-- Assignment --
Lines holding the string "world" are the ones to copy from this listing.

-- Data below --
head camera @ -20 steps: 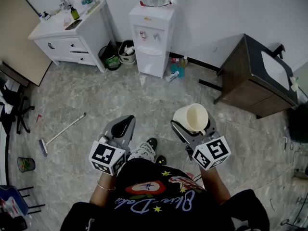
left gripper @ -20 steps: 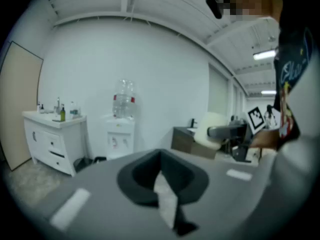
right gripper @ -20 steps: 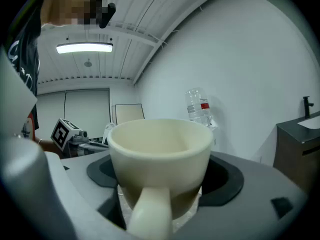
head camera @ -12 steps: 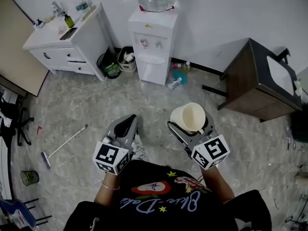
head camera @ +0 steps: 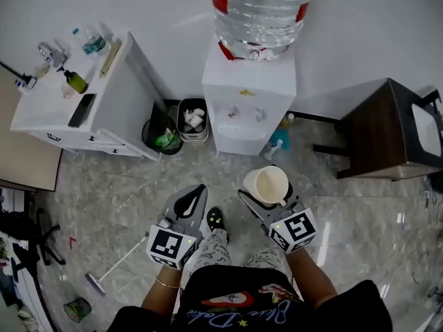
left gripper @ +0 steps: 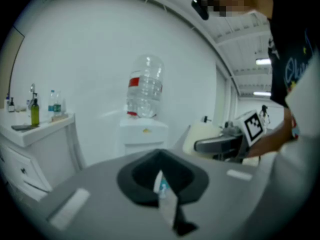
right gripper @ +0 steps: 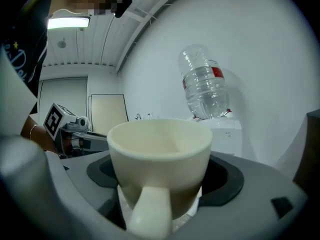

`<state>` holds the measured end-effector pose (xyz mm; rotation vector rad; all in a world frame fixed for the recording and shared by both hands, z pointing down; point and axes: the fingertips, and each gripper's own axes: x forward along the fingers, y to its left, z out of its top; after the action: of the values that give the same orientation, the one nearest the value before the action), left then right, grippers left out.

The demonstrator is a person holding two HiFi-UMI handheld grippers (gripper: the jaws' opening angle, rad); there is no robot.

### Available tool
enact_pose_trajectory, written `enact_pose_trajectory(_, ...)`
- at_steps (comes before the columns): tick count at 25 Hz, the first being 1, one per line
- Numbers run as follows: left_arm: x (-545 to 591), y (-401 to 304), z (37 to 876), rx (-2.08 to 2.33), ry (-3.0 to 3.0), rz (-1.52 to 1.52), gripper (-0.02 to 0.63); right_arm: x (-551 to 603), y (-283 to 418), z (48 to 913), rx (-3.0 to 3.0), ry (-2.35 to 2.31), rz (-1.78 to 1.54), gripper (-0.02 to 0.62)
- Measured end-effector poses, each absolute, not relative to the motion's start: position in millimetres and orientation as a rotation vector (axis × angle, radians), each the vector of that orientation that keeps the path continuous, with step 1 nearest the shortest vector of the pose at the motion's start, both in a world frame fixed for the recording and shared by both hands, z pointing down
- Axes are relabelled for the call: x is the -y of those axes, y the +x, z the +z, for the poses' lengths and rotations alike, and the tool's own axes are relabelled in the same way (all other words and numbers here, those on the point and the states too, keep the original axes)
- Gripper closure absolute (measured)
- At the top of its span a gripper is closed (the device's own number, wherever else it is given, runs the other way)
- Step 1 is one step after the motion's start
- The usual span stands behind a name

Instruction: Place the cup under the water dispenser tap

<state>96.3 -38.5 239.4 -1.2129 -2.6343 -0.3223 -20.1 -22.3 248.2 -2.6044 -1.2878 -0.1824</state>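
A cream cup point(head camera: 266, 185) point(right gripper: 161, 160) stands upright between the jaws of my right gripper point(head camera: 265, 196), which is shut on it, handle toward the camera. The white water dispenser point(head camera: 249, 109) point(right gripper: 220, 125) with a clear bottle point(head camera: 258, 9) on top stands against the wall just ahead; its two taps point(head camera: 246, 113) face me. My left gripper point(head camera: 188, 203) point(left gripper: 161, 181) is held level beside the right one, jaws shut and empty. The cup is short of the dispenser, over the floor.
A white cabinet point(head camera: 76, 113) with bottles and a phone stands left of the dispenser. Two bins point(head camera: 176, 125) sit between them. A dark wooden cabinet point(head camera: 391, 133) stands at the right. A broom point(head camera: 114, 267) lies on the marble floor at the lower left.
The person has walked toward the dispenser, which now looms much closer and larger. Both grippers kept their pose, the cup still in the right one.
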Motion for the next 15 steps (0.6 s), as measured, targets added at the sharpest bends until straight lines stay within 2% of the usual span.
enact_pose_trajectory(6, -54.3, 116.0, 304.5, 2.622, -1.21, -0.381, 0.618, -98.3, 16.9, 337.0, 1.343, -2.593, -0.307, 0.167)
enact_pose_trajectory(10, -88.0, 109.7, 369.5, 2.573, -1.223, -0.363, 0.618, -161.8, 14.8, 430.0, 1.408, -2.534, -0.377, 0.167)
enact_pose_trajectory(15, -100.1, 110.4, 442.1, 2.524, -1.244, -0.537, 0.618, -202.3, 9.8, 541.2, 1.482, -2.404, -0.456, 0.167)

-- Response area --
`<state>` holds the measured end-effector pose (xyz mm; rotation vector rad; all in a world frame fixed for the recording and shared by both hands, z pointing down; point and axes: the fingertips, and each gripper's own axes: x forward along the fingers, y to its left, z out of its top; after the action: of the values that give the same orientation, the one nearest the value before the action), left then right, grippers left out.
- Measured end-effector poses, each absolute, not relative to the motion's start: position in millimetres and orientation as a rotation vector (axis × angle, radians), each the vector of that orientation that keeps the path continuous, with step 1 nearest the shortest vector of the pose at the motion's start, both in a world frame fixed for the recording and shared by both hands, z pointing down

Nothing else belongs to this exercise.